ADİP için hazırladığımız “Kültürel Mirasımızı Sırtlayanlar” söyleş serimizin ikinci bölümünde belgesel film yönetmeni Hakan Aytekin ile "Enstantane" filmini konuşacağız. Söyleşimiz sözlü tarih disiplini açısından da detaylar içeriyor.
Nükhet Everi- Hakan Aytekin başlangıçta sizden bahsetmek istiyorum. Hakan Aytekin kimdir? Ve neden bu filmi çektiniz? Sizi dinleyelim.
Hakan Aytekin- 1961 Ankara doğumluyum. İletişim alanında eğitim aldım ve iletişim alanında da eğitim veriyorum. Sinemanın hemen hemen her alanıyla ilgili olmakla birlikte asıl alanım belgesel sinema. 1978'den beri belgesel sinema dünyasının içindeyim. Özellikle Anadolu kültürleri, kültürel geçmişi üzerine çokça belgeselde görev aldım. Aşağı yukarı 20 yıldır da özellikle Süryani kültürü üzerine yoğunlaştım.
Bu bir tesadüf değildi. Uzun yıllardır biriktirdiğim bir çabanın sonucuydu.1992 yılında TRT'ye gönderilen bir istek mektubuyla ben ilk kez Süryaniler hakkında bilgi sahibi olmuştum. Daha önce Mardin'in Harabe Mişke köyünde yaşayan bir Süryani, İsa Bakır Hollanda'ya iltica ediyor. Türkiye'ye bir mektup yazıyor. Kendisi gibi dünyanın değişik yerlerine dağılan insanlar için “Hasret Rüzgârı” türküsünü çalmalarını istiyordu.
Böyle bir mektup beni Süryanilerle tanışmaya ve yüzleşmeye zorladı. Uzun yıllar Süryaniler konusunda okudum, araştırma yaptım. 2001'de “Işık Sesini Arıyor” filmiyle ilk Süryaniler üzerine olan ilk filmi gerçekleştirdim.
Daha sonra benim bu yola girmeme neden olan İsa Bakır üzerine ve onun o mektubu üzerine bir dizi yazışmalar, farklı mecralarda bu konuda yazılmış makaleler, öyküler söz konusu oldu. Bunların tamamını bir araya getiren “Hasret Rüzgarı” adında üç dilli (Türkçe, İngilizce, Süryanice) bir kitap yaptım.
Kitabı bastıktan sonra yine bir tesadüf, UNESCO'nun 2007'yi “Dünya Kaybolan Diller Yılı” ilan etmesinden hareketle Süryanice üzerine bir film yapmak istedim. Yarına Bir Harf belgeselini yaptım. İkinci film, bir kültürün en önemli taşıyıcı unsurlarından biri olan yazıyı anlatan bir filmdi.

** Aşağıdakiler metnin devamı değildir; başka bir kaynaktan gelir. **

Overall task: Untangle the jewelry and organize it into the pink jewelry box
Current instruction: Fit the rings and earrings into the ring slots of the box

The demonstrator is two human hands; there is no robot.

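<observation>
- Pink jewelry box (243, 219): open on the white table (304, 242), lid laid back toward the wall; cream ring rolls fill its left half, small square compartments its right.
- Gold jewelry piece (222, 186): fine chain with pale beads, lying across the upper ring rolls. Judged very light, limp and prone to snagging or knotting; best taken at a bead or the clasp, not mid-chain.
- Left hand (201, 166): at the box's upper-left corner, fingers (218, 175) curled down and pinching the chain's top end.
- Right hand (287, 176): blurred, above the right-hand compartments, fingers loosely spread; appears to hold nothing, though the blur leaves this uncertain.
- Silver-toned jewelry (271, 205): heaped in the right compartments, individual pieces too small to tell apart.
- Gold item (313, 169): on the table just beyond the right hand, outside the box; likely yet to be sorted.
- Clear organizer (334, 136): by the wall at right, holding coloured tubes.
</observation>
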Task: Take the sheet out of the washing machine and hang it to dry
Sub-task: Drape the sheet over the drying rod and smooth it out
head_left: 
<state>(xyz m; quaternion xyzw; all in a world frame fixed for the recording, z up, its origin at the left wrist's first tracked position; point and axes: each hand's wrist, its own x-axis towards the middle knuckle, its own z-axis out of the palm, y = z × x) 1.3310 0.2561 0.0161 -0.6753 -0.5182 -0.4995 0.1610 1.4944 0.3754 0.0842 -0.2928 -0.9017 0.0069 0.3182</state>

Hep isteğim bir diaspora filmi yapmaktı. O da bir gece ansızın çıka geldi. Facebook'ta karşılaştığım bir fotoğraf karesi, bir enstantane bana “Enstantane” filminin çıkış kaynağı oldu.
Bu fotoğraf 80'li yılların sonunda İdil'de çekilmiş. Çoluk, çocuk, genç kızlı erkekle 18 Süryani’nin olduğu bir fotoğraftı. Altında da duygu dolu bir şeyler yazılıydı. Fotoğrafı paylaşan Ferit Sağ'ı tanıyorum. Hemen Ferit Sağ'ı yazdım, “yardımcı olursan ben bir filme başlıyorum” dedim. Dedim senin fotoğrafın filmini çekeceğim ve benim yanımdaysan bu işe girişeceğim dedim. Çok heyecanlandı ve biz o 18 kişinin peşine düştük. Bu fotoğraf karesinin, göçü anlatabilecek, yüz binlerce belki milyonlarca anıyı ifade edecek bir film yapabilir miyim diye yola çıktım.
Nükhet Everi- Peki bu serüven nasıl adım adım ilerledi? Biraz anlatabilir misin?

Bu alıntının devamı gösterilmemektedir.